Objective: To summarize the evidence from the literature on the impact of various genotypes on tacrolimus pharmacokinetic and clinical outcomes in kidney transplant recipients, and to evaluate the cost effectiveness of a genotype guided dosing approach for tacrolimus in kidney transplantation in Qatar. Methods: The thesis constitutes two research phases. Phase one was a systematic review of published meta-analyses (MAs) assessing multiple genotypes that impact tacrolimus therapy outcomes in kidney transplantation.
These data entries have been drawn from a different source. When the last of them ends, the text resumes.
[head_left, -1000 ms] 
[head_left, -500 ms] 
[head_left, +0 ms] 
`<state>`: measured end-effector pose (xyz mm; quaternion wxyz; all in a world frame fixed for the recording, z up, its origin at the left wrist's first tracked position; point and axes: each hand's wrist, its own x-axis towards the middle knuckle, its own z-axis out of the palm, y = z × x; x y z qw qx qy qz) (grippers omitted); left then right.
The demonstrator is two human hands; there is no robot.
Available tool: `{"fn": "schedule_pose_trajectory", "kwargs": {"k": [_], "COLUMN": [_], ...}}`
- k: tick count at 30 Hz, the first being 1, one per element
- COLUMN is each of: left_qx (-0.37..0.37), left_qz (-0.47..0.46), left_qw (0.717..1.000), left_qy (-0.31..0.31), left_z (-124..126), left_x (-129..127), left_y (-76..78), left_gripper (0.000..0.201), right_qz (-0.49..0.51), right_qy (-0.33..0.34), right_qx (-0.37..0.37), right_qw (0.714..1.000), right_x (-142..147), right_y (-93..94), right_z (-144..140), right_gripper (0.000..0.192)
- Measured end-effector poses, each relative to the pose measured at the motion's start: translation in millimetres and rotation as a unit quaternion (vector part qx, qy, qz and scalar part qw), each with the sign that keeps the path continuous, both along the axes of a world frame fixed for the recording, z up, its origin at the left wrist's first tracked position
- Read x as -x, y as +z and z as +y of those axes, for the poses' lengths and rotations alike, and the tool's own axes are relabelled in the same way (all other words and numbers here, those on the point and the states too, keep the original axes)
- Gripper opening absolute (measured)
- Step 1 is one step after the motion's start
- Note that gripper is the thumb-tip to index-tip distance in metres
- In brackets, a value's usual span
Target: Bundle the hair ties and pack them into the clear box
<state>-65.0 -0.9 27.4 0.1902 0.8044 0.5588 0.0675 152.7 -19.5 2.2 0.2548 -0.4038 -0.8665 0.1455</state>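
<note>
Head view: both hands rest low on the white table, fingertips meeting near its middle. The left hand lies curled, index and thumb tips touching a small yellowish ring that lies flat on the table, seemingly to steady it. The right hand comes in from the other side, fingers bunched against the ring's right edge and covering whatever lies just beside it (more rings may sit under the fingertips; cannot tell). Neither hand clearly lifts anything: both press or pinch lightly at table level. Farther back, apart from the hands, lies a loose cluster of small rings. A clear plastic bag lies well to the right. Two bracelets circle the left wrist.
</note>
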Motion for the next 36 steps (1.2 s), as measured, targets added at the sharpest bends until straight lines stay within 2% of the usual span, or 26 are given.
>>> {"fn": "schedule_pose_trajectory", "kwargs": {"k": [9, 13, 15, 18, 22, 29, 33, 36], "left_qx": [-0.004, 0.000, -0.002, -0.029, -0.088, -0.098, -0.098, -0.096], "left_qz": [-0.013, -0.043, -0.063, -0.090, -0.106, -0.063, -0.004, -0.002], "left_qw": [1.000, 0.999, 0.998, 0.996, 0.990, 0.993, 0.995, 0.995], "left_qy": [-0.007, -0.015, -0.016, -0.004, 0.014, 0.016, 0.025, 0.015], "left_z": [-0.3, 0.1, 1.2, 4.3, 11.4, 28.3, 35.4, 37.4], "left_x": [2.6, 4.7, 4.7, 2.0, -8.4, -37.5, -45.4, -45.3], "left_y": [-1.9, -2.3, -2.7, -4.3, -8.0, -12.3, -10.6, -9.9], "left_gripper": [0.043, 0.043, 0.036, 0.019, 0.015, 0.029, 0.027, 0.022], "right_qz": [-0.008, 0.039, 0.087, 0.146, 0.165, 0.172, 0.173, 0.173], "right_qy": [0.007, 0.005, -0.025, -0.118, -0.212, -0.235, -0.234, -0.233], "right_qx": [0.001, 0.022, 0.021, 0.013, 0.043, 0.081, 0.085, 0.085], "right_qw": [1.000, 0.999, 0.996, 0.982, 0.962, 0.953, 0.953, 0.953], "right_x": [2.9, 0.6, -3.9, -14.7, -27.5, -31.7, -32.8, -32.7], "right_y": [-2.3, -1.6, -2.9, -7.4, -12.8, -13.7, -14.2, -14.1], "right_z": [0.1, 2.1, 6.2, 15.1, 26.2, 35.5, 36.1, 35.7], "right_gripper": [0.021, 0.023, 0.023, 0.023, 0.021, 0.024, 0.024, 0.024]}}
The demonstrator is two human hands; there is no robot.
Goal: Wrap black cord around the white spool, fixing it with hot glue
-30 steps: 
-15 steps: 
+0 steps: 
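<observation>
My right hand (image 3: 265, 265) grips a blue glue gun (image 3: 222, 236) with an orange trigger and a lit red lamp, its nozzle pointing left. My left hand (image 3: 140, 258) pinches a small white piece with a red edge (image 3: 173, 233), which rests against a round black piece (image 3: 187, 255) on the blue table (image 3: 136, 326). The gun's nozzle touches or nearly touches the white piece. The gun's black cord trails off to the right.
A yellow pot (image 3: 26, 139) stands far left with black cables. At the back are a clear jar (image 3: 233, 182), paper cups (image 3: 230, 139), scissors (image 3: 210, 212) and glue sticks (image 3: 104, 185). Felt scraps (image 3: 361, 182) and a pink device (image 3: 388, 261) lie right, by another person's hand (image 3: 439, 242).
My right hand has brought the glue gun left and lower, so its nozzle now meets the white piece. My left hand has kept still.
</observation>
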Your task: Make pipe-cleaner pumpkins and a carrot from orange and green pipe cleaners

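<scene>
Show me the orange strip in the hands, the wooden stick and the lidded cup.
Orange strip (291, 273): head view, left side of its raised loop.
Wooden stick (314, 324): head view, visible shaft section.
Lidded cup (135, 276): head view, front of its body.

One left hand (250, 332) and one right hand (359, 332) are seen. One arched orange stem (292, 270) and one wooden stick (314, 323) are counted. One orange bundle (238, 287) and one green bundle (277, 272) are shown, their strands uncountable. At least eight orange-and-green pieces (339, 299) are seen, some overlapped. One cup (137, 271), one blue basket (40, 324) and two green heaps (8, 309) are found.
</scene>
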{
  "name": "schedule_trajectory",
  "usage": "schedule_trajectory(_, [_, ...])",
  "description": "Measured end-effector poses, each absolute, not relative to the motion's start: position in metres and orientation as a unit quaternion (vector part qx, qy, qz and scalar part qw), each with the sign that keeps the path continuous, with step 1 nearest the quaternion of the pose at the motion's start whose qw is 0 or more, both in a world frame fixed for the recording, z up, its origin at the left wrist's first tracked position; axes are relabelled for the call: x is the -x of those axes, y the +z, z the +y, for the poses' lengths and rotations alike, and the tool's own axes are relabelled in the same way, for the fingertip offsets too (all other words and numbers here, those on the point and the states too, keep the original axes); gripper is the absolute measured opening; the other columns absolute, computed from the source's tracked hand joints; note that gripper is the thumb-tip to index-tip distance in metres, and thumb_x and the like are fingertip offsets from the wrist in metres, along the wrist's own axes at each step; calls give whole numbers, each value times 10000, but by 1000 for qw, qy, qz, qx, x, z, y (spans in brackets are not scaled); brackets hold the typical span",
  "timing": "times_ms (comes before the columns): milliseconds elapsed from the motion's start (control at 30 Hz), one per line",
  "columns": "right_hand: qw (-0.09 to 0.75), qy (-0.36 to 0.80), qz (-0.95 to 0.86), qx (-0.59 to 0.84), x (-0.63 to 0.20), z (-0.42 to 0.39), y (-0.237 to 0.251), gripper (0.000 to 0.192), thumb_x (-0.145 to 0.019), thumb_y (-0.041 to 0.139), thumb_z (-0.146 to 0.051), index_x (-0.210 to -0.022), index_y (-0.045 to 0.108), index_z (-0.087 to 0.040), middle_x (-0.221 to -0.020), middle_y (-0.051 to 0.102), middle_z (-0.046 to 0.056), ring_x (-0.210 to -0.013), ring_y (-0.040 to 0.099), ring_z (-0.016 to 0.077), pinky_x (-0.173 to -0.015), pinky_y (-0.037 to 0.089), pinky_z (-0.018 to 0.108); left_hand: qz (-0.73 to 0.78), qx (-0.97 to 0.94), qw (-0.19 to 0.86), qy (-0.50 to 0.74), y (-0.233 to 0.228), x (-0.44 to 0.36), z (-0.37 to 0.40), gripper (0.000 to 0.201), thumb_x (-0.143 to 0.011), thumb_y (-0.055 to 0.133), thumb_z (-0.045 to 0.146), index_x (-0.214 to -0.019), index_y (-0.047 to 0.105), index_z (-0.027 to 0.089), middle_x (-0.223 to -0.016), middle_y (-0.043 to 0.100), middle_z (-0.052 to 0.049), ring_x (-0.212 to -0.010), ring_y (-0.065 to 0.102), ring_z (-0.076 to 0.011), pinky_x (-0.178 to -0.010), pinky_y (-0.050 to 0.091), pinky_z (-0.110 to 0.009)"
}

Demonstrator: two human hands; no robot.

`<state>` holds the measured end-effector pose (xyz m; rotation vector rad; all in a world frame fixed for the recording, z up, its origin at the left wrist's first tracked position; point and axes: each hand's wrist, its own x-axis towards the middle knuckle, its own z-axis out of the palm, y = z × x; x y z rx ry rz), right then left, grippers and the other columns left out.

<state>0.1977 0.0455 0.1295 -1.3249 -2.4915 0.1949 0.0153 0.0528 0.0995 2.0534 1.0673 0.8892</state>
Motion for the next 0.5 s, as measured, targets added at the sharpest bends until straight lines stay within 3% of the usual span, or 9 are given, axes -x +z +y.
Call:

Phase two was an economic simulation-based decision analytic model, constructed from the Hamad Medical Corporation (HMC) perspective, to assess the cost of a genotype-guided dosing therapy approach versus a standard dosing therapy approach against achieving tacrolimus levels within the therapeutic range without adverse drug reactions (ADRs), over six-month follow up, in the kidney transplantation in Qatar. Results: CYP3A5 was most strongly associated with tacrolimus pharmacokinetic and clinical outcomes. Here, the CYP3A5 genotype-guided dosing approach is cost-effective in achieving target tacrolimus levels within the therapeutic range, without ADRs. One-way and multivariate sensitivity analyses confirmed the study outcome robustness. Conclusion: The CYP3A5 genotype-guided dosing of tacrolimus was a cost-effective approach of therapy, over short term follow up, relevant to the standard dosing approach in kidney transplantation in Qatar.